■軽自動車にe-スマートハイブリッドを搭載するのは確実!
ロッキー&ライズにe-スマートハイブリッドを搭載した時の記者会見でも、軽自動車への発展が示唆されていた。ダイハツは軽自動車の販売1位メーカーだから、e-スマートハイブリッドを軽自動車に搭載できれば、薄利多売も成り立つ。
見方を変えると、ダイハツのハイブリッドを小型車だけに搭載するなら、e-スマートハイブリッドを開発せずにヤリスなどに使われるトヨタのTHSIIを採用しただろう。それを軽自動車に搭載するとなれば、THSIIでは高コストになる。
ノーマルエンジンとTHSIIの価格差は、戦略的にハイブリッドを安く抑えたカローラクロスZ同士の比較でも、35万円になるからだ。ヤリスやヤリスクロスでは、差額はさらに広がる。
つまり低コストのe-スマートハイブリッドは、軽自動車に搭載することも考えて開発され、ノーマルエンジンとの差額を28万9000円に抑えた。
■軽自動車WLTCモード燃費ランキング
1位:スズキ アルト(マイルドハイブリッド搭載車)=27.7km/L
2位:スズキ アルト(エネチャージ搭載車)=25.2km/L
2位:スズキ ワゴンR(マイルドハイブリッド搭載車)=25.2km/L
2位:スズキ アルトラパン(エネチャージ搭載車)=25.2km/L
2位:スズキ ワゴンRスマイル(マイルドハイブリッド装着車)=25.2km/L
6位:スズキ ハスラー(マイルドハイブリッド搭載車)=25.0km/L
6位:ダイハツ ミライース=25.0km/L
8位:ホンダ N-WGN=23.2km/L
9位:ホンダ N-ONE=23.0km/L
10位:ダイハツ ミラトコット=22.6km/L
11位:スズキ スペーシア(マイルドハイブリッド搭載車)=22.2km/L
12位:ホンダ N-BOX=21.2km/L
13位:ダイハツ タント=21.0km/L
※2WDの場合
ダイハツが軽自動車に本格的なハイブリッドを搭載する理由は、二酸化炭素の排出抑制を目的とした2030年度燃費基準に適合させるためだ。2020年度と同じくCAFE(企業別平均燃費基準)を採用するが、2030年度では、その燃費基準値が大幅に引き上げられる。

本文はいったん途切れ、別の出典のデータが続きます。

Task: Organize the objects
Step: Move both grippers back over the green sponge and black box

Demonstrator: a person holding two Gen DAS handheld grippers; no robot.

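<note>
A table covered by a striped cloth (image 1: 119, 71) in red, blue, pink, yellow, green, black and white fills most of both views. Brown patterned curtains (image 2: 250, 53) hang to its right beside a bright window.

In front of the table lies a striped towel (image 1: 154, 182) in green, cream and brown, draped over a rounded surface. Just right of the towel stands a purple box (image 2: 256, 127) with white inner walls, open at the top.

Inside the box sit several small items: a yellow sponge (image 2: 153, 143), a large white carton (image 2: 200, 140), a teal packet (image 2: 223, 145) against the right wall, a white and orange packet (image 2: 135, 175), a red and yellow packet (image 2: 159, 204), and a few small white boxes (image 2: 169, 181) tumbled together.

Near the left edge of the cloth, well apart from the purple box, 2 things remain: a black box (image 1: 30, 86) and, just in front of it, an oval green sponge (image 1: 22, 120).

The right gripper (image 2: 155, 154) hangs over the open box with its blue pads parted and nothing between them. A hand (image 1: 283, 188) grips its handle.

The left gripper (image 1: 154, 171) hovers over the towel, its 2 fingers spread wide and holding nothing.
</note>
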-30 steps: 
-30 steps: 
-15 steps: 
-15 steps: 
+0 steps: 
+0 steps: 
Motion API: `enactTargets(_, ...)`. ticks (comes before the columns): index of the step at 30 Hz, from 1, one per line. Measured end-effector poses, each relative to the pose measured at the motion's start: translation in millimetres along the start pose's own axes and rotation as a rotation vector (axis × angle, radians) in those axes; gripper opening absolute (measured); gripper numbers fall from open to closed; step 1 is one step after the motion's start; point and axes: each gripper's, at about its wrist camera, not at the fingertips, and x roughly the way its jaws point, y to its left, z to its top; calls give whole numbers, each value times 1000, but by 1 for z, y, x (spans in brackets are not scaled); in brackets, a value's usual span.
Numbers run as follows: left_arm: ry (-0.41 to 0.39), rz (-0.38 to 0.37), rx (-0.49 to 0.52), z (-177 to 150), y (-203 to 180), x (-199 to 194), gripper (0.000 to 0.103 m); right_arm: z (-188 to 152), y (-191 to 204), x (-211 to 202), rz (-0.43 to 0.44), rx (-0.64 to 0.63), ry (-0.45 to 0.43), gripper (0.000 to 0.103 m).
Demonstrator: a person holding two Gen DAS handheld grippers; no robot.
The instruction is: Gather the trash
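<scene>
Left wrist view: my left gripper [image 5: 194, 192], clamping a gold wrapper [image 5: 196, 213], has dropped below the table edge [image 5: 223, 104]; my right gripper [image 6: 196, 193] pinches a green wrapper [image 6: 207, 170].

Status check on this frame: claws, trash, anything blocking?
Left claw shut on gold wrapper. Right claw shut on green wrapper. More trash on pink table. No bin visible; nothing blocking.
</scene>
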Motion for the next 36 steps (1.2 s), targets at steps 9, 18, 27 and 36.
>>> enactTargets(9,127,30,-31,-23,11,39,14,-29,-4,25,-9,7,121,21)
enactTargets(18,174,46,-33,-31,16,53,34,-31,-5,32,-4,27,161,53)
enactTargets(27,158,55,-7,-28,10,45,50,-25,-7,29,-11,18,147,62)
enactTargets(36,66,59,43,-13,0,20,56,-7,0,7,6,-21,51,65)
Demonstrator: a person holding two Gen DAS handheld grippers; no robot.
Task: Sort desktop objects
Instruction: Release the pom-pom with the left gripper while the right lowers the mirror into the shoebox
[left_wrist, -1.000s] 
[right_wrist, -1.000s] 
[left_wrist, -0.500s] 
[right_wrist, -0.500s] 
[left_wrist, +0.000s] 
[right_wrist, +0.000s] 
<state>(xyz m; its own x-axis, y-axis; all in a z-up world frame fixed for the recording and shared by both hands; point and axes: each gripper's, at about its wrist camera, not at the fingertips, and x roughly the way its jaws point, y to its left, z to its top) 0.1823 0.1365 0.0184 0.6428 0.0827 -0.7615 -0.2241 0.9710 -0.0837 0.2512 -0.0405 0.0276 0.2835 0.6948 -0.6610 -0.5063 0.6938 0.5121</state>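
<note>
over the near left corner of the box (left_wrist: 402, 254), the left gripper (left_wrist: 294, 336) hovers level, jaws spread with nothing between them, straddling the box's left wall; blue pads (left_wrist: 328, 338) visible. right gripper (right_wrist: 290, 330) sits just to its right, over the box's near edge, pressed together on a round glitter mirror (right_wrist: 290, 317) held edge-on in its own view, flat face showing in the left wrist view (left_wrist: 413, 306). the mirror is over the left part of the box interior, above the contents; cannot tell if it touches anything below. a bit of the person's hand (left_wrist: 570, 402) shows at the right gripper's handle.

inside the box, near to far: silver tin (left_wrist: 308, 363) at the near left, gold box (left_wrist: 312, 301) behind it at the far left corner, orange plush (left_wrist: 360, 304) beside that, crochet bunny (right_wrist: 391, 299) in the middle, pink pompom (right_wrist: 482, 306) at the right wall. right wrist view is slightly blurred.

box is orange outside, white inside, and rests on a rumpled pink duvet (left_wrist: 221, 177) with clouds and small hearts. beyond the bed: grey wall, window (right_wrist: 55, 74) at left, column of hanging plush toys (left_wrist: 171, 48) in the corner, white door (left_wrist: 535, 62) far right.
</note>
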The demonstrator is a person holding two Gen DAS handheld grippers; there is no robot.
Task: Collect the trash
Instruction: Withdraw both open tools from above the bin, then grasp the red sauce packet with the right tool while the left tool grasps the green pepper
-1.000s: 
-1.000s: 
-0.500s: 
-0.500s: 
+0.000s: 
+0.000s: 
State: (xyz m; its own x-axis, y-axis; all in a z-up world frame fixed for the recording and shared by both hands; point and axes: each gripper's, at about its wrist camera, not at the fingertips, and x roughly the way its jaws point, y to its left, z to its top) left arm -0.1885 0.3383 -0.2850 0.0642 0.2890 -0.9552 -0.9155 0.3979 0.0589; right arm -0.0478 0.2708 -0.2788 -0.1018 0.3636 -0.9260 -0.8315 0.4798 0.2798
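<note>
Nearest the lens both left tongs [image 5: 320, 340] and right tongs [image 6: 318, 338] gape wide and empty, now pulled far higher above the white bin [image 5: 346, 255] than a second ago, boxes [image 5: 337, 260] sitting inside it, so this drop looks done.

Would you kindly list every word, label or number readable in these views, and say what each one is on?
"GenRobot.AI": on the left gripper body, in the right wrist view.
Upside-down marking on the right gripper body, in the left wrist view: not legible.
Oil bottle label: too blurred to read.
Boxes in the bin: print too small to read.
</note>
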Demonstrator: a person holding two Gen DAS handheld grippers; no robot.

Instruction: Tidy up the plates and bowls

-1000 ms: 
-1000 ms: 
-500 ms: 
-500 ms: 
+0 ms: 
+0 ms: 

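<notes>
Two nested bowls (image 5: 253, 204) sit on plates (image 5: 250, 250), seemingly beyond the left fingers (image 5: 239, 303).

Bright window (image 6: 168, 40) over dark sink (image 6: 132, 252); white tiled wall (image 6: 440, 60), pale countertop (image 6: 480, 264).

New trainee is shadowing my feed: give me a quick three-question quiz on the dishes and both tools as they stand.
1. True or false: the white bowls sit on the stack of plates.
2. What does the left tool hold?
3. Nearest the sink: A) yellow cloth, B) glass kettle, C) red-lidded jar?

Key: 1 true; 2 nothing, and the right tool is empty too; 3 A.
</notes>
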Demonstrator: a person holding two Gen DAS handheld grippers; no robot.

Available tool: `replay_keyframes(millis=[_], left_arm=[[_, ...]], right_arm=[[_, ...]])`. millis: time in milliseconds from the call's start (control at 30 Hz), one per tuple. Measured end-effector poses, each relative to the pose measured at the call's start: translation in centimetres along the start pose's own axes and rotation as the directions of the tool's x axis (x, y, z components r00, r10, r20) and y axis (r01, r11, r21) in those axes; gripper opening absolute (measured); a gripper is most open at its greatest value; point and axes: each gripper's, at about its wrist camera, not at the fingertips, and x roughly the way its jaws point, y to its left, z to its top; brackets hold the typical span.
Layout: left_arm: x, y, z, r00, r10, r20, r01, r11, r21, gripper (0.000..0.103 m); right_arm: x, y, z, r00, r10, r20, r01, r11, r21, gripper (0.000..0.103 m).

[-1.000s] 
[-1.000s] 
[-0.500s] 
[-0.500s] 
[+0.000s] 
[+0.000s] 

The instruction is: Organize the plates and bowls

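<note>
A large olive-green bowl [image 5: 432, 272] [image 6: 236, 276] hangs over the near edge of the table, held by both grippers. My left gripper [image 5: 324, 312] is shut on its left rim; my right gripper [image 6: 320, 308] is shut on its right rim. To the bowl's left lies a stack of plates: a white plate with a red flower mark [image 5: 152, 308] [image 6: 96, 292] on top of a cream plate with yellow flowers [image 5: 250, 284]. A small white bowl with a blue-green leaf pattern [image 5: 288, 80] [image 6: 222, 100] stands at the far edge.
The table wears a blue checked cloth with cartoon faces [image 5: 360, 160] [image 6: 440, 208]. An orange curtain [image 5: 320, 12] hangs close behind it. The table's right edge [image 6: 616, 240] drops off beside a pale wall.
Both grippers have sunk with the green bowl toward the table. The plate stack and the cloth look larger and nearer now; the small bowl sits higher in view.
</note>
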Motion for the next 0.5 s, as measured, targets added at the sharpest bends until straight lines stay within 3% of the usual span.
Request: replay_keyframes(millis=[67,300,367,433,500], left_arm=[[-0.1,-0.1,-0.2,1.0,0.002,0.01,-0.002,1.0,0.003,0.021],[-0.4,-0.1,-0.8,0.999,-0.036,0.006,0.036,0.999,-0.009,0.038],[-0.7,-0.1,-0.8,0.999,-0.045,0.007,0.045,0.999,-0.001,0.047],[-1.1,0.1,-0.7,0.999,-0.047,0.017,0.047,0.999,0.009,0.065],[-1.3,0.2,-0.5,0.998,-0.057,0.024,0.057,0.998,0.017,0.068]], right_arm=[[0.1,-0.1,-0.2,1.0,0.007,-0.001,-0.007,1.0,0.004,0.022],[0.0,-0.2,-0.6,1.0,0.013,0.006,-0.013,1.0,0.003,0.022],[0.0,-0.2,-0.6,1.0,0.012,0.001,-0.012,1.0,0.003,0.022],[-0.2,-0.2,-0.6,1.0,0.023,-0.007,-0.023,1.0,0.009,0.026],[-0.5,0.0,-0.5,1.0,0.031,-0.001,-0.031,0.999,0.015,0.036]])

例えばタントXの車両重量は900kgで、これに相当する燃費数値は、2020年度燃費基準であればJC08モード燃費で23.7km/Lだ。タントXのJC08モード燃費は27.2km/Lだから、23.7km/Lの燃費基準値を余裕で達成している。
ところが2030年度燃費基準になると、車両重量が900kgのタントXは、WLTCモード燃費で約27.8km/Lをクリアせねばならない。現在のタントXのWLTCモード燃費は21.0km/Lだから、燃費数値を32%向上させる必要が生じる。
軽自動車に多く採用されるマイルドハイブリッドの燃費向上率は6~8%だから、2030年度燃費基準の達成手段としては弱い。本格的なストロングハイブリッドが必要で、それが軽自動車版のe-スマートハイブリッドだ。
ロッキー&ライズに採用されたe-スマートハイブリッドのWLTCモード燃費は28.0km/Lで、1.2Lのノーマルエンジンは20.7km/Lになる。
e-スマートハイブリッドの燃費向上率は35%だから、タントXにe-スマートハイブリッドを搭載すれば、WLTCモード燃費を現状の21.0km/Lから28.4km/Lに引き上げられる。2030年度燃費基準の約27.8km/Lをクリアできるわけだ。
e-スマートハイブリッドの軽自動車版は、早ければ2022年にフルモデルチェンジする次期ムーヴに搭載されるだろう。現行ムーヴXのWLTCモード燃費は20.7km/Lだから(CVTの違いによってタントの21.0km/Lよりも悪い)、これをベースに燃費数値が35%向上すれば27.9km/Lだ。
ムーヴは車両重量が820kgと軽いこともあり、2030年度燃費基準を達成するには、WLTCモード燃費を28.5km/L前後まで向上させねばならない。従ってダイハツの軽自動車を幅広く2030年度燃費基準に対応させるには、e-スマートハイブリッドを搭載して、さらに低燃費化することも求められる。
e-スマートハイブリッドのエンジンは、発電機の作動だけを担当するので、効率の優れた回転域を集中して使う制御も考えられる。
ただしその場合は車両の負荷が少ない時でも高効率なエンジン回転を保ち、過剰に発電された電気をリチウムイオン電池に蓄える必要も生じる。そうなると余裕のある電池容量が必要で、価格を高めてしまう。このあたりのバランスが大切だ。